MatLat: Material Latent Space for PBR Texture Generation¶

Conference: CVPR 2026
Paper: CVF Open Access
Code: https://matlat-proj.github.io (Project Page)
Area: 3D Vision / PBR Texture Generation / Multi-view Diffusion / Latent Space Adaptation
Keywords: PBR Texture Generation, Material Latent Space, VAE Fine-tuning, Correspondence-Aware Attention, Locality Regularization

TL;DR¶

MatLat learns a "Material Latent Space" (MatVAE) by fine-tuning a pretrained VAE to accommodate five channels (albedo/roughness/metallic) while minimizing deviation from the original latent distribution. Combined with "Correspondence-Aware Attention + Locality Regularization" to ensure multi-view consistency, it generates high-quality, relightable PBR textures for given 3D meshes.

Background & Motivation¶

Background: Production-grade 3D assets require PBR textures (albedo, roughness, metallic) to achieve physically accurate relighting under arbitrary illumination. The current state-of-the-art PBR texture generation paradigm involves using pretrained 2D diffusion models to generate multi-view material maps, which are then unprojected onto the mesh surface.

Limitations of Prior Work: This paradigm faces two critical challenges. ① Non-trivial utilization of pretrained priors: PBR textures include roughness/metallic channels beyond standard RGB. Directly feeding these into an RGB-trained encoder causes a significant domain gap. Prevailing methods (e.g., Frozen VAE in MaterialMVP) freeze the encoder and zero-pad extra channels, resulting in \(z_{rm}\) (roughness/metallic latents) being Out-Of-Distribution (OOD), which hinders subsequent diffusion fine-tuning. Moreover, encoding albedo and roughness/metallic separately doubles inference costs. ② Difficulty in ensuring multi-view consistency: Inconsistencies between views lead to blurring and artifacts when unprojecting to overlapping regions on the mesh.

Key Challenge: The goal is to leverage strong pretrained diffusion priors while integrating additional material channels into the latent space without breaking said priors, all while maintaining pixel-space consistency across views. Frozen VAE fails to "preserve priors" (due to OOD latents), while Correspondence-Aware Attention (CAA) alone is insufficient for consistency unless the latent-to-image mapping maintains spatial locality.

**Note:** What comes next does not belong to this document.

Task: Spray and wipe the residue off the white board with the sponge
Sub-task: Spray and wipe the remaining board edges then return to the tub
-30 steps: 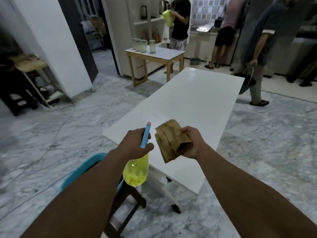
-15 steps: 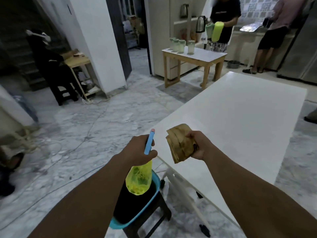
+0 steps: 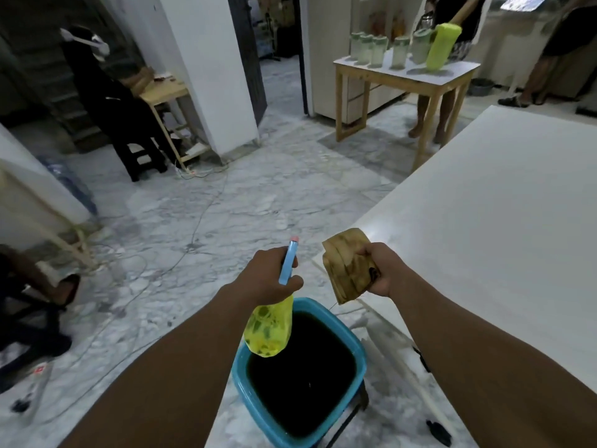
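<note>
- Grips both closed: left hand (image 3: 268, 274) curls round the neck of a yellow translucent plastic spray bottle (image 3: 269, 331); right hand (image 3: 382, 270) pinches a folded, stained tan sponge (image 3: 345, 263).
- Sponge is held in the air at the white board tabletop's (image 3: 484, 237) near left corner; bottle hangs over a blue plastic tub (image 3: 256, 412).
- Sponge looks soft and light, best pressed flat. Bottle seems light and slick, best held at the neck.

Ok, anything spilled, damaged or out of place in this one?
Nothing looks spilled or broken. The sponge in the right hand is heavily stained brown, and the blue tub below holds very dark liquid.
</note>
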Available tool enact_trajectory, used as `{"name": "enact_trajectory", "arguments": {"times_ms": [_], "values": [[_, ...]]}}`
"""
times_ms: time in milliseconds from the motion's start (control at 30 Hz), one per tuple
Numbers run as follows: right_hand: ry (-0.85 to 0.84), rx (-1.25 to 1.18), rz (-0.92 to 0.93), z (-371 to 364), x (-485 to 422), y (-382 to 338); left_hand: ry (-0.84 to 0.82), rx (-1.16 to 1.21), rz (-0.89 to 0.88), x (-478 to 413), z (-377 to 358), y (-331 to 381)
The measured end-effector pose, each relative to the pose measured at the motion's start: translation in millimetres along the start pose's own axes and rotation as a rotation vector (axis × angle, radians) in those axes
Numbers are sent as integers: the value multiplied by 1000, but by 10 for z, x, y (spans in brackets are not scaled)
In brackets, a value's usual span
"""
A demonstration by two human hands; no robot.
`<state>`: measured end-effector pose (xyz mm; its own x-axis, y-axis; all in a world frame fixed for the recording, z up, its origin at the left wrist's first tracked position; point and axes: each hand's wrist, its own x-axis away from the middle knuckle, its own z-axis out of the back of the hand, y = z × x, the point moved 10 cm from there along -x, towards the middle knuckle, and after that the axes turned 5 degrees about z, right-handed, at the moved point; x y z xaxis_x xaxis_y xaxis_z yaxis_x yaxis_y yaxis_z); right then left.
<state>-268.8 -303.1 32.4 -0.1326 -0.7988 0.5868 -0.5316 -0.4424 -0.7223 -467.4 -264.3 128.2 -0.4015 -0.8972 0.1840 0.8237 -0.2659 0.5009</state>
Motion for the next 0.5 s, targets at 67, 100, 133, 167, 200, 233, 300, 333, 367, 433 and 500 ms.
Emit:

Goal: Given a mesh \(M\) and text prompt \(y\), generate five-channel material maps across \(N\) views to produce high-quality PBR textures.

Key Insight: Instead of freezing the encoder, fine-tune the pretrained VAE to absorb new channels while applying regularization to anchor it near the original latent distribution. Furthermore, recognize that "CAA only takes effect in pixel space if latent-image spatial locality is maintained," and explicitly introduce a locality regularization.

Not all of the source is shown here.